> _REQUIRED ACTION_: Reproduce each line of the material exactly, minus any picture.

> _DATA BLOCK_:
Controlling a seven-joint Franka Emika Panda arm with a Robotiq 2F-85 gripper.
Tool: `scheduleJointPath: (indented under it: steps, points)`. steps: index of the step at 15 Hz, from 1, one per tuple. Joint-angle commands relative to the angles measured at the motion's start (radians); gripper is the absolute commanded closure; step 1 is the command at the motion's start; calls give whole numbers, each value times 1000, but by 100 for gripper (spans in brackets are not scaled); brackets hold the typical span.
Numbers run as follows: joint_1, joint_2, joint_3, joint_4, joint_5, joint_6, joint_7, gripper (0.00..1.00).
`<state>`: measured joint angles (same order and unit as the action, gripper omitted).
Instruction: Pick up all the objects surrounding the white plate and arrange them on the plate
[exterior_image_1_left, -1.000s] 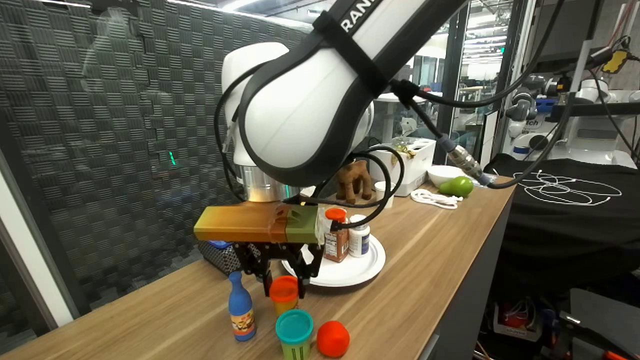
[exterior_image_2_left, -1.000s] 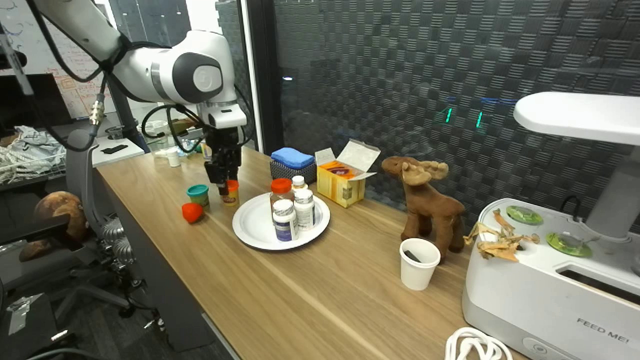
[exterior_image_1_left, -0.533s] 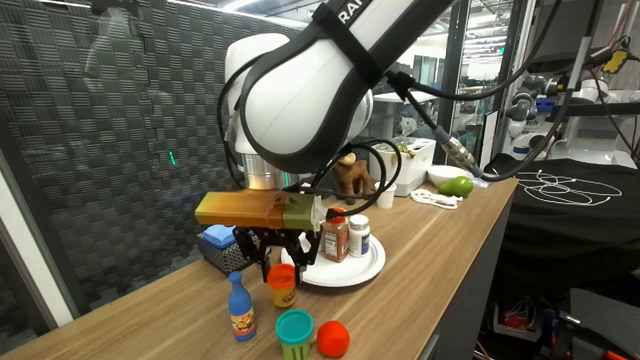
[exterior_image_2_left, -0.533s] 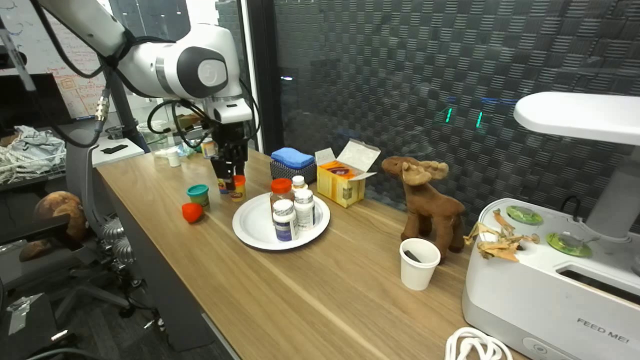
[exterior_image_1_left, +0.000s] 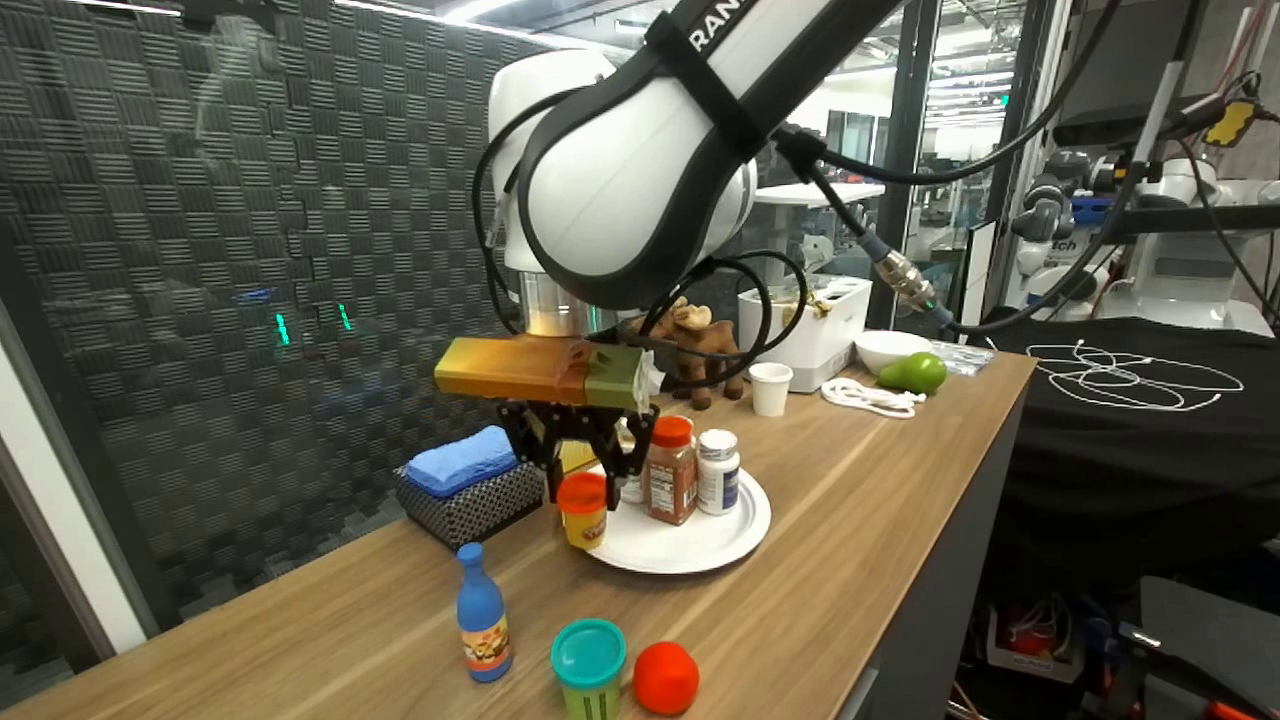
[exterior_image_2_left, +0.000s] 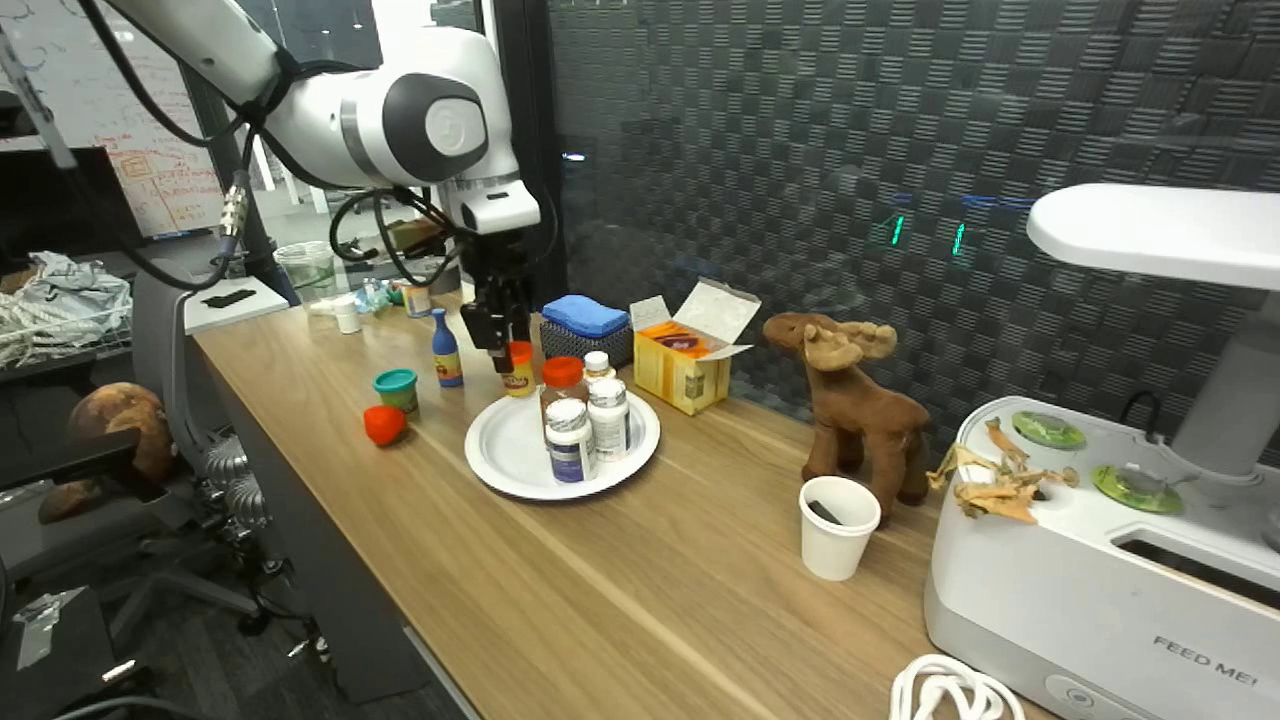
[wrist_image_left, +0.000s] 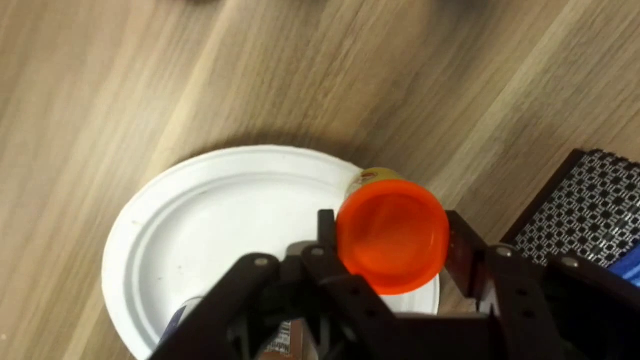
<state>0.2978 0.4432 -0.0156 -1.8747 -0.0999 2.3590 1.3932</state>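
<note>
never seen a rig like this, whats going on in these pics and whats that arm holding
The white machine is a robot arm, reaching over a wooden worktop. The wide views come from two places outside it; the close one looks down from its wrist. Its black tool grips an orange-lidded yellow tub near the edge of the white plate. On that plate stand a red-lidded jar and white bottles. On the wood itself are a blue bottle, a teal-lidded tub and a red ball. Nearby are also an open yellow box and a toy moose.
</note>
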Motion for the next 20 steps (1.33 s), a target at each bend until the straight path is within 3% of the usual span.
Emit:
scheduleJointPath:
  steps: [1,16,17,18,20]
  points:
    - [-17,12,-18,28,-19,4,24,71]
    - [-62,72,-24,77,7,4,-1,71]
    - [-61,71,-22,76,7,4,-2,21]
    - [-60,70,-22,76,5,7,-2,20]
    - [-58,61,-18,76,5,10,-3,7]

> _SOLUTION TO THIS EXERCISE_:
Controlling a seven-joint Franka Emika Panda arm with a Robotiq 2F-85 gripper.
Tool: `scheduleJointPath: (indented under it: steps, points)`. steps: index of the step at 15 Hz, from 1, one per tuple. Joint-angle commands relative to the angles measured at the motion's start (radians); gripper is the absolute commanded closure; step 1 is the command at the motion's start; calls give whole numbers, each value times 1000, but by 100 for gripper (spans in brackets are not scaled); brackets hold the typical span.
Numbers run as follows: joint_1, joint_2, joint_3, joint_4, joint_5, joint_6, joint_7, gripper (0.00..1.00).
`<state>`: measured joint angles (same order and unit as the action, gripper omitted).
Instruction: Pick up all the objects surrounding the white plate and arrange them on the plate
[exterior_image_1_left, -1.000s] 
[exterior_image_2_left, -1.000s] 
[exterior_image_1_left, -0.533s] 
[exterior_image_2_left, -0.533s] 
[exterior_image_1_left, +0.000s] 
[exterior_image_2_left, +0.000s] 
[wrist_image_left, +0.000s] 
<state>0.2978 0.4432 -0.0156 -1.8747 -0.0999 2.3590 1.3932</state>
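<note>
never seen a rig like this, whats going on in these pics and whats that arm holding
The white machine is a robot arm, reaching over a wooden worktop. The wide views come from two places outside it; the close one looks down from its wrist. Its black tool grips an orange-lidded yellow tub near the edge of the white plate. On that plate stand a red-lidded jar and white bottles. On the wood itself are a blue bottle, a teal-lidded tub and a red ball. Nearby are also an open yellow box and a toy moose.
</note>
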Motion for the next 20 steps (1.33 s), a target at each bend until the straight path is within 3% of the usual span.
Emit:
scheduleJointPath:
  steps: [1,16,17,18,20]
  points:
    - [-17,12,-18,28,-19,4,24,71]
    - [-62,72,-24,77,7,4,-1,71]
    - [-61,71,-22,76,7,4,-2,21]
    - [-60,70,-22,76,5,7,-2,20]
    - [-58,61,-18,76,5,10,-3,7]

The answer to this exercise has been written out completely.